* _Task to carry out_: Where a line below carries the word "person", include it in the count, then give the count alone.

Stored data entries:
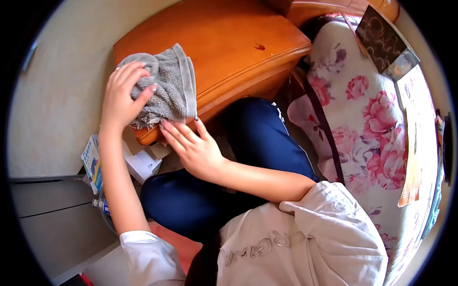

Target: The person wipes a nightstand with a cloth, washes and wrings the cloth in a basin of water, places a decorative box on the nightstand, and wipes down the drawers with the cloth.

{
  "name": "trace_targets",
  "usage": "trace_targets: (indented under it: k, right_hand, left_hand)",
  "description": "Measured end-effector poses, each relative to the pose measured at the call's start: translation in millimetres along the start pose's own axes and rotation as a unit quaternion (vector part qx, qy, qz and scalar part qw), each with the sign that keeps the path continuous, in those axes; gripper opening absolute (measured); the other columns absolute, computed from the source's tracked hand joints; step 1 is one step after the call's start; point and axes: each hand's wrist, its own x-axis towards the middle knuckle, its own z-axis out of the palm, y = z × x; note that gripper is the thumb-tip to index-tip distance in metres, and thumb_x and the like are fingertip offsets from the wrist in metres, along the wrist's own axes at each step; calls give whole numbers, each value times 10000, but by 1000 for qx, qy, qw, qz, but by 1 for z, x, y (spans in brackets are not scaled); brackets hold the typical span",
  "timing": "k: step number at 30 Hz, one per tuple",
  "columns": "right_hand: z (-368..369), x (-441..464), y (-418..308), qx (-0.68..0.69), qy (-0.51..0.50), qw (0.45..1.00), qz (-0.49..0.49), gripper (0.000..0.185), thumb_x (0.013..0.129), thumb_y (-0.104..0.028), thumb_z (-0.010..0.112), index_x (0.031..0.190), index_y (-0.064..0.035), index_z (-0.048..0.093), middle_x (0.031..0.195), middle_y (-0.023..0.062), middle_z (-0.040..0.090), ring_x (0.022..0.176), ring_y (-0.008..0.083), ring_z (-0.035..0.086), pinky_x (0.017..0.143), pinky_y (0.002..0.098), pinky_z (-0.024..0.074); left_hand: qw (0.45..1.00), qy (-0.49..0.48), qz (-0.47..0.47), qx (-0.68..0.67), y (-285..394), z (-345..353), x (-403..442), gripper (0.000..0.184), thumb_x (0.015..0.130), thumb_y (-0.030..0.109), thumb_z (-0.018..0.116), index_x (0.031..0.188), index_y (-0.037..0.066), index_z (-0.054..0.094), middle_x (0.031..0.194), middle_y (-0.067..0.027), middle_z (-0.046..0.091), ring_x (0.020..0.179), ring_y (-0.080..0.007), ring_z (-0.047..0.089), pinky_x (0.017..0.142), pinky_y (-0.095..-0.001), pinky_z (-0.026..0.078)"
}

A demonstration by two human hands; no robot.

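A grey towel (169, 81) lies bunched on the near left end of a brown wooden cabinet top (214, 52), with one hemmed edge spread toward the right. My left hand (125, 93) grips the bunched part from the left, its fingers curved over the cloth and the thumb on the near side. At the towel's lower edge, by the cabinet's front corner, is my right hand (193, 148). Its fingers are stretched out and the tips touch the cloth, while the thumb points up beside the hem. Whatever lies under the towel is hidden.
Below the cabinet corner stand a white box (142, 164) and a blue-and-white printed packet (91, 159). My knees in dark blue trousers (253, 133) are close to the cabinet front. On the right is a flowered bed cover (362, 128), with a dark patterned box (381, 38) behind.
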Motion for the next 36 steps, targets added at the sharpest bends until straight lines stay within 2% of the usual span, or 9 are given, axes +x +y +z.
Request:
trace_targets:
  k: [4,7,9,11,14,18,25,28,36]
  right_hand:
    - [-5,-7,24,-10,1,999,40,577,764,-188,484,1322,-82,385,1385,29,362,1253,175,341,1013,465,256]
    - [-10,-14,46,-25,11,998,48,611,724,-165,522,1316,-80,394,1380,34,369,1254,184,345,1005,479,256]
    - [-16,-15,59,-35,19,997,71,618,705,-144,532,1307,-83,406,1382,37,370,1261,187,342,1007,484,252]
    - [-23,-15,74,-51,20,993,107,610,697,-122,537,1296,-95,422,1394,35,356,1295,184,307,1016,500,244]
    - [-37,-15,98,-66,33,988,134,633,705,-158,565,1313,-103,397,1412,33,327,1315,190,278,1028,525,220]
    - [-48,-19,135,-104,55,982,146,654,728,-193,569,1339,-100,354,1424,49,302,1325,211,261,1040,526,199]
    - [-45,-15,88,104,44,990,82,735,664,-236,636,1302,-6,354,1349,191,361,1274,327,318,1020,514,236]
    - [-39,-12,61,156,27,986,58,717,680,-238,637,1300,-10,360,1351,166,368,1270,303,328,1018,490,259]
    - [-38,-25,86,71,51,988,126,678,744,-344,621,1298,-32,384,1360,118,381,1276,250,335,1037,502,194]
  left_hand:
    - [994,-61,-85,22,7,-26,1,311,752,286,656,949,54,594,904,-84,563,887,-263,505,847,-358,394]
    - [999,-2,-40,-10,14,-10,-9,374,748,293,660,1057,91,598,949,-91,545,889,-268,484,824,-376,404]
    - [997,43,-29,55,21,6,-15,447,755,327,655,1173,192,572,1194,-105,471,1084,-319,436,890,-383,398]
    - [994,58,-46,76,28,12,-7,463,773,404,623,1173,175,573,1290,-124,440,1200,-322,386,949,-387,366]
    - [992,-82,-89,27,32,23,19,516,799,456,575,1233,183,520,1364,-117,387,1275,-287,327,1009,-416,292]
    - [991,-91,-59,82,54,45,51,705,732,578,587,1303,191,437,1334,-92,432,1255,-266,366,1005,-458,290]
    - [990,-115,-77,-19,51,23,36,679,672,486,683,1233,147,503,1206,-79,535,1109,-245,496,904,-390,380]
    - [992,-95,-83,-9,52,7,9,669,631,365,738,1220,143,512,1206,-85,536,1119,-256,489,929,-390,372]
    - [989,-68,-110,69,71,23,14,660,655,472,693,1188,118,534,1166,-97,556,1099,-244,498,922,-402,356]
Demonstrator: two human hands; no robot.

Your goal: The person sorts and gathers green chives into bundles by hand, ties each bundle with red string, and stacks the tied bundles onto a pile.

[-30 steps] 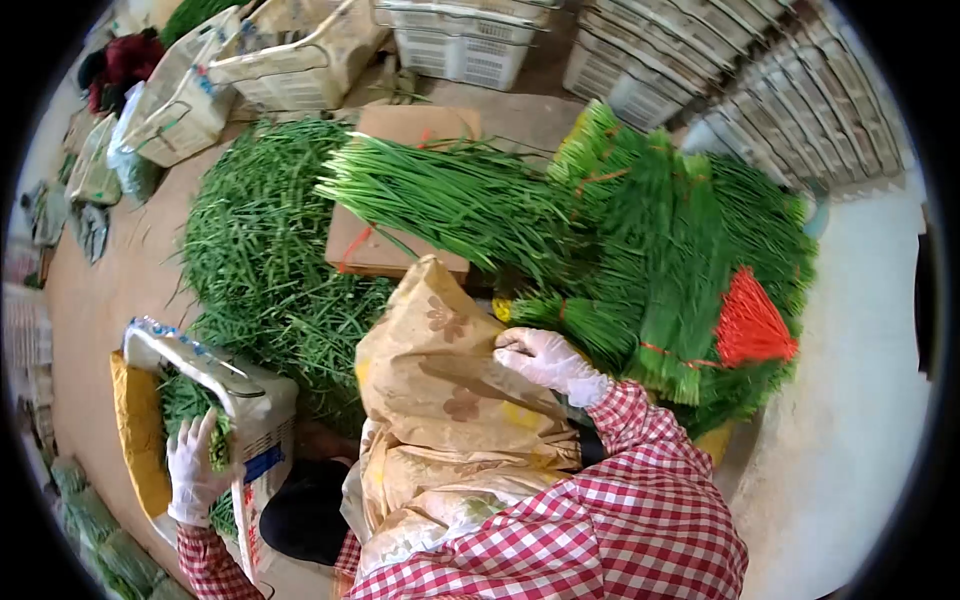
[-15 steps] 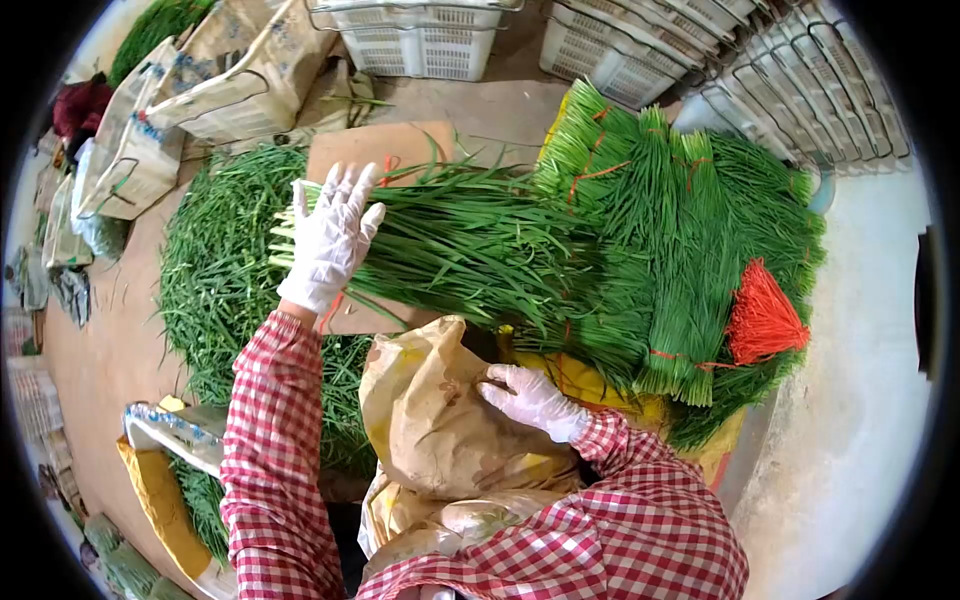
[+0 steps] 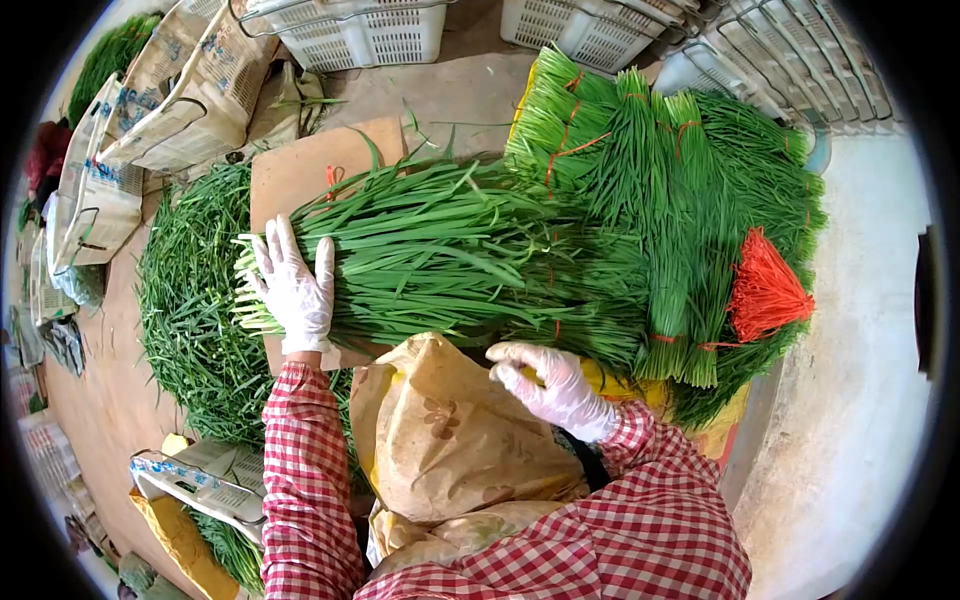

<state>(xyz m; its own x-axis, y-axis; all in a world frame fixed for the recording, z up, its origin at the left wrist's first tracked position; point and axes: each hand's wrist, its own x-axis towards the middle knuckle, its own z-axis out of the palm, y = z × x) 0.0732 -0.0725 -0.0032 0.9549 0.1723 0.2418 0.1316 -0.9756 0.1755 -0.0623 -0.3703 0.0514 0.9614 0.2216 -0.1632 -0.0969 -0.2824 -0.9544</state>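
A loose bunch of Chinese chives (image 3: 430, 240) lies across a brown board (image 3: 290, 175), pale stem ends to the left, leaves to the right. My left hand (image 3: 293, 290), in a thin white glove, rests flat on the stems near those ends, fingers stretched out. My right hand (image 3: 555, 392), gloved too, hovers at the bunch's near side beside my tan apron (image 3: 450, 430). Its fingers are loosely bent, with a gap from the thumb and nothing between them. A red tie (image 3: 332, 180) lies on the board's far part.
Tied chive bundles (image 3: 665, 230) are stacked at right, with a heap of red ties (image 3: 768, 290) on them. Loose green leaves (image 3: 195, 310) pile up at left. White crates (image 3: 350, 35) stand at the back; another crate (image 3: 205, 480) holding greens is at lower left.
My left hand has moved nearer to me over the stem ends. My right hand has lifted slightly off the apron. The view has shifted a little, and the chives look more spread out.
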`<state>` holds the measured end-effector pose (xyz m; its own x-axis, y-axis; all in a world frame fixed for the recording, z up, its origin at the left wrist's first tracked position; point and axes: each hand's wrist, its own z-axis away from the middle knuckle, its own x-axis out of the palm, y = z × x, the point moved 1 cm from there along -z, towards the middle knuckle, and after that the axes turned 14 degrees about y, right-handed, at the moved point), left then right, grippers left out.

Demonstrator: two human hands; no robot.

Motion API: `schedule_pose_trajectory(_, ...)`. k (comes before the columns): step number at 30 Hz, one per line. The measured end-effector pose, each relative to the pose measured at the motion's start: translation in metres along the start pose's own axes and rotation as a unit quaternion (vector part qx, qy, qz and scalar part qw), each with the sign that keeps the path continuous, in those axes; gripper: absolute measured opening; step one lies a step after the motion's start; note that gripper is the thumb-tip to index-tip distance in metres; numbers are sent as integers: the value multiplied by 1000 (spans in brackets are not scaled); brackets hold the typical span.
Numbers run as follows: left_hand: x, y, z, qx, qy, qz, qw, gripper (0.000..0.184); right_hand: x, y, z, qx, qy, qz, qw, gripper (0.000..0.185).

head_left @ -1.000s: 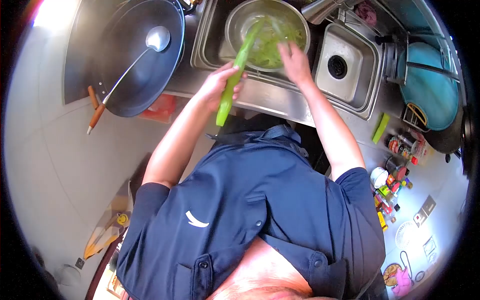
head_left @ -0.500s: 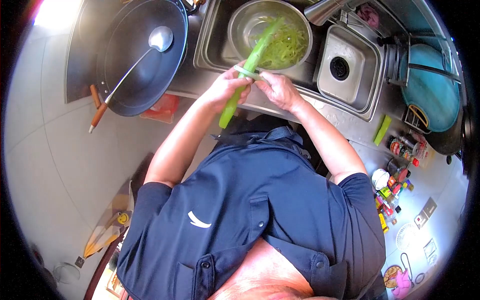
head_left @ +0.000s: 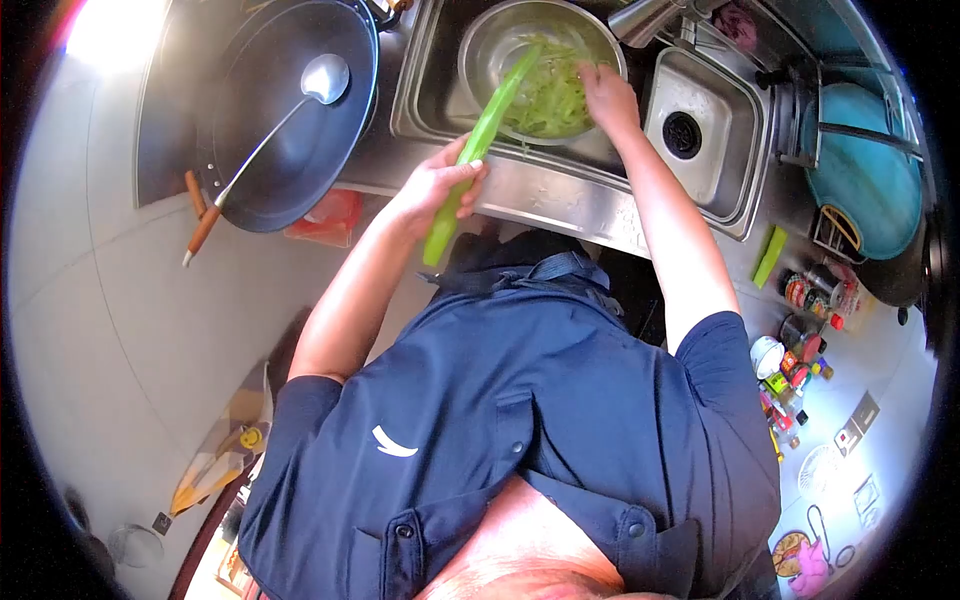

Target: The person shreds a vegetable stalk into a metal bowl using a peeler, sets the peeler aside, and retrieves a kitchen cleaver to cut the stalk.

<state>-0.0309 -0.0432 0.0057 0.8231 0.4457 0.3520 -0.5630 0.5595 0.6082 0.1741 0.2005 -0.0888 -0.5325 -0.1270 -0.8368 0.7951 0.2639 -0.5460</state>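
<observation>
My left hand (head_left: 450, 183) is closed around a long green celtuce stem (head_left: 485, 135). The stem slants up and to the right, its upper end over the rim of a steel bowl (head_left: 484, 70). Thin green peelings (head_left: 555, 105) lie heaped in that bowl, which stands in the larger sink basin. At the bowl's right side, my right hand (head_left: 610, 100) reaches over the rim, fingers curled and pointing inward above the peelings. What those fingers hold, if anything, is hidden.
A black wok (head_left: 285, 150) with a steel ladle (head_left: 325, 80) in it stands on the left. Right of the bowl are a small sink basin (head_left: 715, 165) and a faucet (head_left: 645, 20). A green piece (head_left: 769, 257) lies on the counter near several bottles (head_left: 800, 290). A teal board (head_left: 865, 170) stands at the right.
My right hand, earlier at the stem with a pale peeler, has moved up and right to the bowl. The stem has shifted slightly left in my left hand and stands clear of the peeler.
</observation>
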Motion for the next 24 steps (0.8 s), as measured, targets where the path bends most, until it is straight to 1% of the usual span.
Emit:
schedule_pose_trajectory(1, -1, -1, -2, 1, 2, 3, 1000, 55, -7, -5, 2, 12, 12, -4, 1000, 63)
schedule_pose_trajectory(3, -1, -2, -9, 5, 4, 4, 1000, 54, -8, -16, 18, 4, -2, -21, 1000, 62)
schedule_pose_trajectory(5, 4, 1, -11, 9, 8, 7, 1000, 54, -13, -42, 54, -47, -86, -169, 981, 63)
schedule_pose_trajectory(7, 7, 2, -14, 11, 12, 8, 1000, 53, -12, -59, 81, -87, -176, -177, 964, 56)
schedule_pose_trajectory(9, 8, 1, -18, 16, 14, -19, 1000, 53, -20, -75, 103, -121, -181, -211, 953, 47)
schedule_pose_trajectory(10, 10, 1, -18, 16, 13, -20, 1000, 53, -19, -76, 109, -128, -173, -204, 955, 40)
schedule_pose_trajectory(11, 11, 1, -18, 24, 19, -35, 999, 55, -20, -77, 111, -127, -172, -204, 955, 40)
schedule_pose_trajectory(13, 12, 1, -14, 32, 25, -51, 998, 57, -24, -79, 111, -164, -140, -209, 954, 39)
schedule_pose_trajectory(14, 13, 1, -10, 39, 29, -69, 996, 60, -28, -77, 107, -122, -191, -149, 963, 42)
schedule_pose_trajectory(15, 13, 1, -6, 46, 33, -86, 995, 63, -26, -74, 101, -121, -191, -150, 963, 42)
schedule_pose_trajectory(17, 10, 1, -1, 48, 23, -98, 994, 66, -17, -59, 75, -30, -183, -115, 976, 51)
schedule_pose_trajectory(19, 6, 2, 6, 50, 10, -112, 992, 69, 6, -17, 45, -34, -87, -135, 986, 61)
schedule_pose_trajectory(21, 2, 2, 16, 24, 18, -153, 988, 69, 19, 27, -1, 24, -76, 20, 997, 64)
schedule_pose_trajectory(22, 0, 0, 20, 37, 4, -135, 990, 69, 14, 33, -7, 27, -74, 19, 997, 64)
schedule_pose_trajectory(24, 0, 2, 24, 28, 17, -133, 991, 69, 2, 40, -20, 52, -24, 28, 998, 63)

* _Answer to this problem_: 3